When Jesse asks how they’re going to break into a Fort Knoxian chemical house, Walt waxes anecdotal about a brilliant wartime maneuver to destroy an indestructible gun using nothing but “this powder.”
That powder is thermite, and like the fulminated mercury, it has its basis in science. But Dr. Nelson herself questions the method Mr. White and Jesse used to synthesize it: “They’d need close to 200 Etch-A-Sketches to fill the baggie in the show.” And in the same article, University of Oregon’s Michael Haley points out the duo would’ve needed to be much further away from the door and would’ve been unable to look directly at the light. Plus, he adds, “No part of the door would have been cool enough to touch in a reasonable amount of time.”
Perhaps, had Walter been a real person, he would’ve worn safety goggles and retreated to a safer distance — maybe even brought some heavy-duty gloves to push the door open afterward. At any rate, his thermite is closer to the real thing than the fulminated mercury bomb.
Scientific accuracy: 7.5/10
I would be remiss if my dissection of the show’s science failed to include Heisenberg’s favorite condiment. Initially synthesized from castor beans as a bloodless way to assassinate the volatile Tuco, ricin became the show’s Chekhov’s gun throughout its five-season run.
But did Heisenberg wield this poison accurately? According to National Geographic, ricin poisoning can happen several ways: via ingestion, inhalation or injection. Injection is the most potent delivery method — Walt’s story about the KGB umbrella needle killing a Bulgarian is true — and results in the quickest death. But ingestion or inhalation (both ways Walt hoped Tuco’d take it) is a slow burn. Administer poison and let sit. Expect 36–72 hours for death to set in.

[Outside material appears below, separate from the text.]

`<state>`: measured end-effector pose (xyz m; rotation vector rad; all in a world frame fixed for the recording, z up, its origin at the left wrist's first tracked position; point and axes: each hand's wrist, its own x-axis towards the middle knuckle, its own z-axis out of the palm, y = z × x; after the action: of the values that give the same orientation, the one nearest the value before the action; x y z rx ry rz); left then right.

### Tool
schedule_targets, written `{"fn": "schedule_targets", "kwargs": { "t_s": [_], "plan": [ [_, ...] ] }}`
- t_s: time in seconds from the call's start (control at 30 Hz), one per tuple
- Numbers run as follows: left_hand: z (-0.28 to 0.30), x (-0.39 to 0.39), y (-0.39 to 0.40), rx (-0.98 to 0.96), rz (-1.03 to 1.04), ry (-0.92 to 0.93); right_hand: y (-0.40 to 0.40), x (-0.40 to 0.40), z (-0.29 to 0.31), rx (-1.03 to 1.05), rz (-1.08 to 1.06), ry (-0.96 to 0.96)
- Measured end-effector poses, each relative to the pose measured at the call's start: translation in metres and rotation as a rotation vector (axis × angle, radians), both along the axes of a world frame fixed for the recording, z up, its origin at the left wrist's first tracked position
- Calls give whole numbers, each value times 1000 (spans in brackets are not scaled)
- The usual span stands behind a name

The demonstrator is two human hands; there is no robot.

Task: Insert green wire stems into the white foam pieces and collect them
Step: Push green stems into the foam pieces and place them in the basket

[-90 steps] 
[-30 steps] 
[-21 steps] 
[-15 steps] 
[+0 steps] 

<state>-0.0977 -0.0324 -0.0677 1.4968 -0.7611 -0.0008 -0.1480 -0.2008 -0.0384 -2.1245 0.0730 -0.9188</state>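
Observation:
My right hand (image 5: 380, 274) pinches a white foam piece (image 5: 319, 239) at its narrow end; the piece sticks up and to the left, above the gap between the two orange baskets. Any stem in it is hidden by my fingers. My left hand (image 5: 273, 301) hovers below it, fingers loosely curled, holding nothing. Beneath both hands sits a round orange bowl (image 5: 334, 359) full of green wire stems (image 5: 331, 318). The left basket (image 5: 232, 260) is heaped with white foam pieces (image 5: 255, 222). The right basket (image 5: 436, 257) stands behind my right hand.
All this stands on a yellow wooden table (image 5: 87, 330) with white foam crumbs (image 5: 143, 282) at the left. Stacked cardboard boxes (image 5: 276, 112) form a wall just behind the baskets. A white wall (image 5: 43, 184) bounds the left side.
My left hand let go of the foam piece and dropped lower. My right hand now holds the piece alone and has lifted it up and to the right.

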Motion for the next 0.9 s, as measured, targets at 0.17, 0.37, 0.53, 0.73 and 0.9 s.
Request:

The show gets ricin mostly right; I’m just not sure Walt was accounting for the fact that Tuco could get a lot done in 36 hours, even with some uncomfy side effects.
Scientific accuracy: 9/10
This one’s pretty transparent: Walt’s claim that red phosphorus + hot water = deadly phosphine gas just simply isn’t true. Jonathan Hare admits white phosphorus can interact with water vapor to produce the dangerous gas, but that you’d also need sodium hydroxide to complete this reaction. (Walt’s was definitely red phosphorus — he even says so to Jesse.)

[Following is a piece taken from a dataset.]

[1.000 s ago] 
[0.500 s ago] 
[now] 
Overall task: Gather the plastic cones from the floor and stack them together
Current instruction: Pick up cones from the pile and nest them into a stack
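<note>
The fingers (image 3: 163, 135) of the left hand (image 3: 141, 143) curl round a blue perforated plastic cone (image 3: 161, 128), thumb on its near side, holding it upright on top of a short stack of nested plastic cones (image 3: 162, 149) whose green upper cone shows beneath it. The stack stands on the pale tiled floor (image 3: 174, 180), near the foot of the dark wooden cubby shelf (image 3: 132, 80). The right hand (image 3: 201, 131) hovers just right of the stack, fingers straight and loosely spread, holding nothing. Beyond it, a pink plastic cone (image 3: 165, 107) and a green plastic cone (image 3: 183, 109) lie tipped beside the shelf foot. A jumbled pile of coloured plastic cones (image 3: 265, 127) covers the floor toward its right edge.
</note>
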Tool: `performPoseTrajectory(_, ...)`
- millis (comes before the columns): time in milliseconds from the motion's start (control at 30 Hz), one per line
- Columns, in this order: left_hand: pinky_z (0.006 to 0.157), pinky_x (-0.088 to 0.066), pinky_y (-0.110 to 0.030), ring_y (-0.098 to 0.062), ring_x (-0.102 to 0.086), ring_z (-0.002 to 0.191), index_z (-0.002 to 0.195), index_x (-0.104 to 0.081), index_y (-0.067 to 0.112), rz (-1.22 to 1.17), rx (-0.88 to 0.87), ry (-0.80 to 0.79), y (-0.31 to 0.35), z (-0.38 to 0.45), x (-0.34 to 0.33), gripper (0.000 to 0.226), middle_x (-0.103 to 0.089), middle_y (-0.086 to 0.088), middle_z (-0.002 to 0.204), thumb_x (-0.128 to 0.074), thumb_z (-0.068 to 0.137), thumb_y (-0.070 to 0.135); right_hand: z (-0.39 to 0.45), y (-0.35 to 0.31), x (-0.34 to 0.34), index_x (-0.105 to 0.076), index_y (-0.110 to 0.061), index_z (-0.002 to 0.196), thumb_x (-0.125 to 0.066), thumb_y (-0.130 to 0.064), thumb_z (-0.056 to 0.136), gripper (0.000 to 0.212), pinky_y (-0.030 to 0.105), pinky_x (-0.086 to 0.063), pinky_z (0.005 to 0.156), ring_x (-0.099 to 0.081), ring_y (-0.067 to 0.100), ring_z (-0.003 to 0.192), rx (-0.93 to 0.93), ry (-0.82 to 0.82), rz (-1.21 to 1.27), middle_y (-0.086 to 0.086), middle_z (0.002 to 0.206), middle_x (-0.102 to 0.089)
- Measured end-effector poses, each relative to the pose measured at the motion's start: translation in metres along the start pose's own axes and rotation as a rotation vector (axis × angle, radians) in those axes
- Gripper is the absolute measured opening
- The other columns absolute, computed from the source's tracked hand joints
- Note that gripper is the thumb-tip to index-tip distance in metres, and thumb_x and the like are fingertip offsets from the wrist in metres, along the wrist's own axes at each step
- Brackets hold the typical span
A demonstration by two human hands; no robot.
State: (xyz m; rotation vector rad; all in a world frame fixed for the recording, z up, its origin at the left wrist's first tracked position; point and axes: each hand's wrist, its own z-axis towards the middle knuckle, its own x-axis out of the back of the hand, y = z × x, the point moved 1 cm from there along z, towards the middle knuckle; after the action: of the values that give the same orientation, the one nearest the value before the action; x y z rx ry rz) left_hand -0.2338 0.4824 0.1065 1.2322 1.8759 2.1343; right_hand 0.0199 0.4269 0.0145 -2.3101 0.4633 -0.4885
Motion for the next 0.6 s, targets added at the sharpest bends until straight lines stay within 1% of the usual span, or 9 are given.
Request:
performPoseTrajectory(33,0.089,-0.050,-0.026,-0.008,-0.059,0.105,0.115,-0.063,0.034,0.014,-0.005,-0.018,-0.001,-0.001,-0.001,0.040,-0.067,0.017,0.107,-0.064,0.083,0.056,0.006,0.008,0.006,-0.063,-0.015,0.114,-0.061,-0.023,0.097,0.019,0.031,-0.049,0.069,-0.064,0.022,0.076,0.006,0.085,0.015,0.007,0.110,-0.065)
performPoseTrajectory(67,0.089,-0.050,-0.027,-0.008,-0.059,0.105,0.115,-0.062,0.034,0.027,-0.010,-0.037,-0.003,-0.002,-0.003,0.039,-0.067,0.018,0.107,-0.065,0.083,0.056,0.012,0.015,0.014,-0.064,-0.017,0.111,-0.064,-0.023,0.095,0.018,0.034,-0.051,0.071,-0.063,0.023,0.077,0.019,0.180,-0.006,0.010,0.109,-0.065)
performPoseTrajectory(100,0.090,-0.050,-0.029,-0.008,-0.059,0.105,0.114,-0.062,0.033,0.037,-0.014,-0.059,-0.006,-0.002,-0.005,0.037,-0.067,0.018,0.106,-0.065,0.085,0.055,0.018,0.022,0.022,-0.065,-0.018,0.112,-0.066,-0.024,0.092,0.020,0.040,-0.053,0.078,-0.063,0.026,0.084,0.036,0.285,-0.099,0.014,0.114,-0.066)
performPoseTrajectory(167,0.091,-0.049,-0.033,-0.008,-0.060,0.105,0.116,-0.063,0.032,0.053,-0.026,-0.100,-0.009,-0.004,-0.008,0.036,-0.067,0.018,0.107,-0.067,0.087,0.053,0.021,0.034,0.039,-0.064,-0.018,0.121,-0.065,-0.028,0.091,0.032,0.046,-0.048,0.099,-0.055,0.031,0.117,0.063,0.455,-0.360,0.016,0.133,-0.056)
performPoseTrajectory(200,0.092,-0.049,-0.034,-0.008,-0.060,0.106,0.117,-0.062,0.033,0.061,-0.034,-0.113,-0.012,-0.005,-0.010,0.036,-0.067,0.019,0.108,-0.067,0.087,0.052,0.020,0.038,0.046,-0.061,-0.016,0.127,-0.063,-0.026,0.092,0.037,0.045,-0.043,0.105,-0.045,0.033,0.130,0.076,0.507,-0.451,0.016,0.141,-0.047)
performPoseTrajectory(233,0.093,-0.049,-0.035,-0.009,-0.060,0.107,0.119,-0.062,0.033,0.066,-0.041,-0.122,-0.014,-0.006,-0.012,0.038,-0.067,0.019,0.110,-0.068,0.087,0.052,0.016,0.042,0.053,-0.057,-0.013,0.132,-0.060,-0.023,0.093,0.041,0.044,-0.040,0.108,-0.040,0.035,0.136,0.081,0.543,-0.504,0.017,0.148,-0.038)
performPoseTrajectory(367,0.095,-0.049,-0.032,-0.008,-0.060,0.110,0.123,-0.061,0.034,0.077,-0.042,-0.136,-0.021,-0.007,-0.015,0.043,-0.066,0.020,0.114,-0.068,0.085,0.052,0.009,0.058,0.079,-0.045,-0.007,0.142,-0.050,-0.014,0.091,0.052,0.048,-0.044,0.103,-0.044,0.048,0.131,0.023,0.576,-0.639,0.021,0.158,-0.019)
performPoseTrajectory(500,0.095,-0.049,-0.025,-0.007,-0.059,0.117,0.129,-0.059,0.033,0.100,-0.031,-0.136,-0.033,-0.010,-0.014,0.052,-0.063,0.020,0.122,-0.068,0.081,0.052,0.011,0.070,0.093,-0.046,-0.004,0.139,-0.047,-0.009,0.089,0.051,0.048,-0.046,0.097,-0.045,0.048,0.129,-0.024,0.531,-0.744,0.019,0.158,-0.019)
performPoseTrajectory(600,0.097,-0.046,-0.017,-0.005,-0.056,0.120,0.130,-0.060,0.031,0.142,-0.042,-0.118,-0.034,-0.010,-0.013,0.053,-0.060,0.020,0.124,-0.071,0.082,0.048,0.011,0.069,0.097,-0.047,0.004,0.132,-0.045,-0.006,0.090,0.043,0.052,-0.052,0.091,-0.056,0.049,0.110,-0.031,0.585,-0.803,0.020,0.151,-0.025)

If we don’t excuse this scientific mistake, though, we’d be left with no “Breaking Bad” at all — Walt and Jesse’d be dead out in the desert by the end of Episode 1. I’m going to give this one a free pass because Vince Gilligan and his writers were still basically Googling stuff like “phosphine gas deadly?” at this point — Dr. Nelson wouldn’t come on board for another five episodes.
Scientific accuracy: N/A
Even Accounting for TV liberties (the blue meth is a good plot device), “Breaking Bad” does a decent job of adhering to basic scientific tenets. Does it exaggerate? Sure. But the show is about a high school chemistry teacher becoming a murderous, multimillionaire drug kingpin. If we’re willing to buy that, we can let a little fulminated mercury slide.